This allowed the company more than double the frequencies: the 8080 best chips came in 1974 at a frequency of 2 MHz. The 8080 was integrated into a lot of devices, and this brought a lot of software developers, such as the then young Microsoft Focus on Intel processors.

8086

The 8086 was the first x86 processor. This 16-bit chip could manage 1 MB of memory using a 20-bit external bus. The clock frequency was 4.77 MHz, basically low, considering that at the end of his career this processor reached 10 MHz.

Thanks to the 16-bit managed two 8-bit instructions simultaneously. The 8086 used the first ISA x86 review, still used by AMD and Intel.

80186 and 80188

In the 8086 they followed several other processors based on the same 16-bit architecture. The first was the 80186. Intel migrated various hardware components usually located on the motherboard inside the CPU, as the clock generator, the interrupt controller and timer. By integrating these components in the 80186 processor he proved several times faster 8086. Intel also increased the frequency to get more performance. The 80188 was a less expensive variant with a halved bus.

80286

Introduced in the same year dell'80186, the 80286 was three times faster than the 8086 at the same frequency. It could handle 16 MB of memory through a 24 bit bus address. It was the first x86 with a unit of memory management unit (MMU), which allowed to administer the virtual memory. As the 8086, he had no floating-point unit (FPU): relied on a x87 (80287) co-processor. The maximum frequency reached 12.5 MHz.

IAPX 432

iAPX 432 was the first attempt by Intel to separate dall'x86. From this solution, the company expected performance times more than x86 solutions. The processor, however, had no luck due to large architectural problems. The x86 processors were relatively complex, but the iAPX 432 brought CISC to a new level of complexity.
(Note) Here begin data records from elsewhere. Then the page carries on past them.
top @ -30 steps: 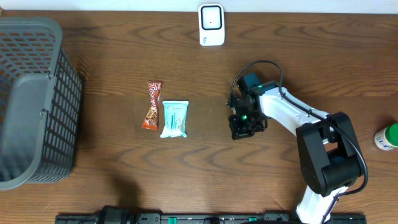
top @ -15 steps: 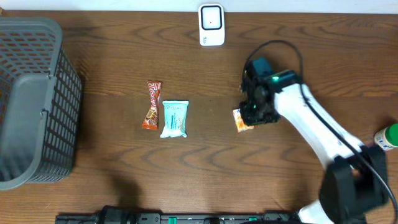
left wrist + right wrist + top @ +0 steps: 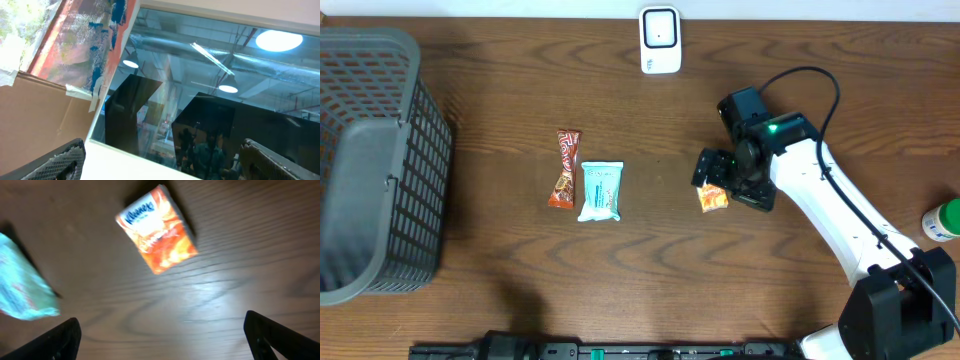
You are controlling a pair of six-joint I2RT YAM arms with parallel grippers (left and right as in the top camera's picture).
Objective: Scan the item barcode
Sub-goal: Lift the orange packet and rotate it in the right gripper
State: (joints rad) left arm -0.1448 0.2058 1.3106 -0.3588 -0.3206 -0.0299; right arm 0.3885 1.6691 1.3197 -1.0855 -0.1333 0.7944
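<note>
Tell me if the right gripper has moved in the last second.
Yes: the right gripper drew back from the blue packet, uncovering the orange tissue pack.

At nine o'clock overhead the basket [image 3: 380,160] runs off the picture's edge, and at three o'clock what looks like a green-capped bottle [image 3: 942,220] is half cut away. The scanner [image 3: 660,40] is too small to read. In the right wrist view the orange tissue pack [image 3: 157,229] is blurred, its small print illegible. A blue packet [image 3: 22,280] is clipped at nine o'clock, and the right gripper [image 3: 160,337] shows only as stubs at five and seven o'clock.
</note>
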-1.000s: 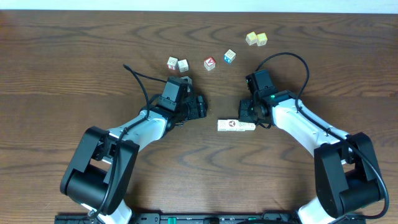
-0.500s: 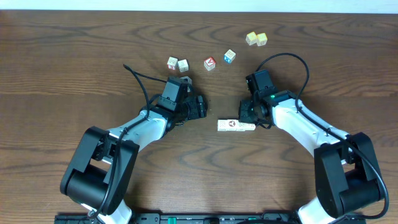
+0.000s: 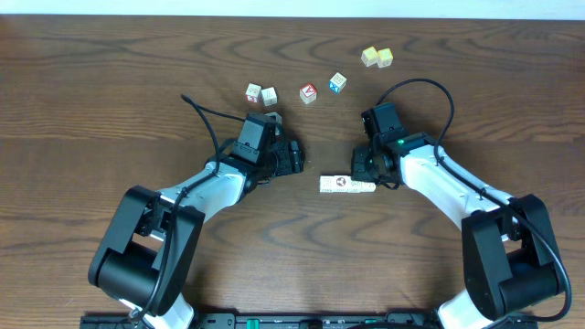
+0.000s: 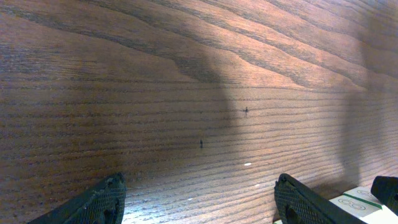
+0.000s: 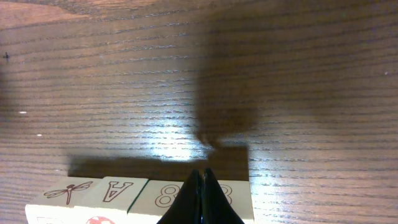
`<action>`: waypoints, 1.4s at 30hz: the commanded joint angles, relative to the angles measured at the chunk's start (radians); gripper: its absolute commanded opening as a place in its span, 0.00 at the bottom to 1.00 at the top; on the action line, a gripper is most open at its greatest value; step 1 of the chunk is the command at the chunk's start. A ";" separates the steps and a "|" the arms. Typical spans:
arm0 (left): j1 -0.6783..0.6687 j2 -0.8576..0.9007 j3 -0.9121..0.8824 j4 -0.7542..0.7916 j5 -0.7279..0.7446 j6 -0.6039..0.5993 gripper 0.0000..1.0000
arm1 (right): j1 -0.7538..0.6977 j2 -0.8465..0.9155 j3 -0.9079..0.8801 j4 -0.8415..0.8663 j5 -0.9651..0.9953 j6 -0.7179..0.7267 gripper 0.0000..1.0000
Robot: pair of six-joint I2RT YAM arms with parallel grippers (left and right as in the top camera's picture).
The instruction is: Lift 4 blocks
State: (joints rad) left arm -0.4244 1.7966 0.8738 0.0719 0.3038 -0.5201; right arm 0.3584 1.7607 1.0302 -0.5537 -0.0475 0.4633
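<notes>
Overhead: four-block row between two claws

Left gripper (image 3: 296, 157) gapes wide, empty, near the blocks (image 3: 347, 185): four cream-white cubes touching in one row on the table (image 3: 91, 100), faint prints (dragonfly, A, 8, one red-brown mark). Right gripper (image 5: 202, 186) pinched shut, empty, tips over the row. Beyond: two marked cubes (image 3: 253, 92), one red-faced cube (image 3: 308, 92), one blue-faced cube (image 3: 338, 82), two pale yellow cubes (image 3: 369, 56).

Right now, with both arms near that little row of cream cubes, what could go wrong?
1. The row of four cream-white cubes looks loose; a push from the shut right gripper may scatter it.
2. The open left gripper has the cubes outside its jaws, so closing there would likely grab nothing.
</notes>
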 commanded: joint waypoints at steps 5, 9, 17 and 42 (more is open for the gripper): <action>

Intel had to create two separate die. The processor was also rather hungry for data and did not offer good performance without an extremely high bandwidth. The iAPX 432 managed to exceed the 8080 and 8086 as well as performance, but little was enough for the x86 to come back.

i960

Intel created its first RISC processor in 1984. It was designed as a competitor to the x86 processors, but it was a microcontroller for embedded applications. Internally, it was a 32-bit superscalar architecture that used the concepts of the Berkeley RISC project.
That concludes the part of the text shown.